Gather your supplies:
• Sides (4) 120 x 19 x 700mm recycled T&G timber
• Ends (4) 120 x 19 x 380mm recycled T&G timber
• Cleats (4) 19 x 19 x 205mm timber
• Base(4) 90 x 19 x 680mm recycled T&G timber
• Base cleats (2) 40 x 19 x 360mm timber
You'll also need:
Angle grinder with flap sander attachment; 45 and 30mm galvanised screws; polyurethane adhesive; 13mm sisal rope; exterior low-sheen clear finish; drill; tape measure; chisel; wooden mallet; castors (optional).
1. The T&G timber used here is old 19mm-thick VJ or Regency lining board, probably hoop pine. Softwoods such as pine will rot over time when continually damp, so consider lining inside with plastic and keeping plants in pots, or use hardwood floorboards instead. You can also butt join non-grooved timber to make planter from whatever you have.
2. Size of timbers is not important. Adapt to suit material you have.
You can achieve lovely rustic effects with previously painted timber, as you work back through layers of paint. Use a flap sander on an angle grinder, but use it gently, as these sanders remove material very quickly and you do not want to remove all old finishes. If you’re using old boards, make sure you wear a dust mask as old paint may contain traces of lead.
Measure out all timber sides and ends, and cut to length.
Predrill for 2 screws in 1 end of a side. Apply polyurethane adhesive sparingly to end of adjacent end piece. Butt 2 pieces together, check they are correctly aligned, then screw together. Keep adding boards to form a rectangle, each time screwing a new board to end of previous board.

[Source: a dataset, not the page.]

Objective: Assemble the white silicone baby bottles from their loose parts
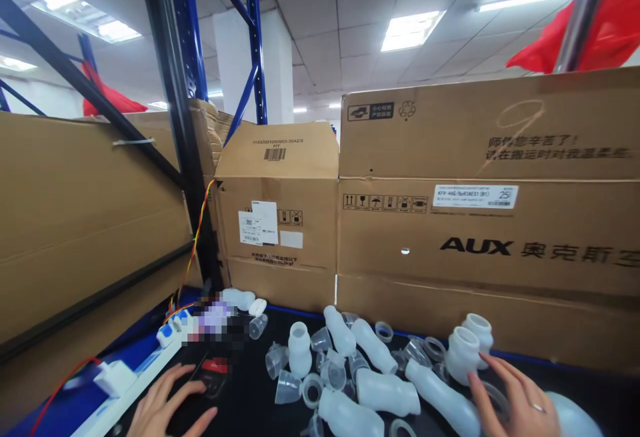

T&G boards have a tongue at top and a groove on underside, which allows boards to lock together. For the top edges of the upper boards to be smooth, plane off the tongues. In addition, as 2 layers of boards are staggered at corners, use a chisel to remove 20mm of tongue at each corner so next board can sit down properly on layer below.
Screw top layer of boards together as in the bottom rectangle. Use a wooden mallet to tap timber home if fit is a little tight. Alternatively, a soft piece of pine and a hammer will do the same job. Glue and screw a 19 x 19mm cleat into each corner to hold lower and upper layers together securely. Cleats should star t 30mm up from bottom of box and finish 5mm from top of box.
To form a base, from underside, screw together 4 boards using two 40 x 19mm base cleats. With box upside down, insert base so it settles on bottom of corner cleats. Use wooden mallet to ensure base is sitting down well, then screw in place through sides and ends.
Screw a 50mm castor to bottom of planter in each corner, if you like. This will allow you to move planter around to chase sun in winter, and shade in summer.
With planter still upside down, drill a pair of 13mm diameter holes in each end, about 40mm down from top and 180mm apart for rope handles. While you are at it, also drill 8 drainage holes in bottom of planter.
Feed sisal rope through handle holes from outside and tie a knot on inside so rope cannot pull through.
To protect planter and bring out rich history of colours, paint with an exterior oil or clear finish.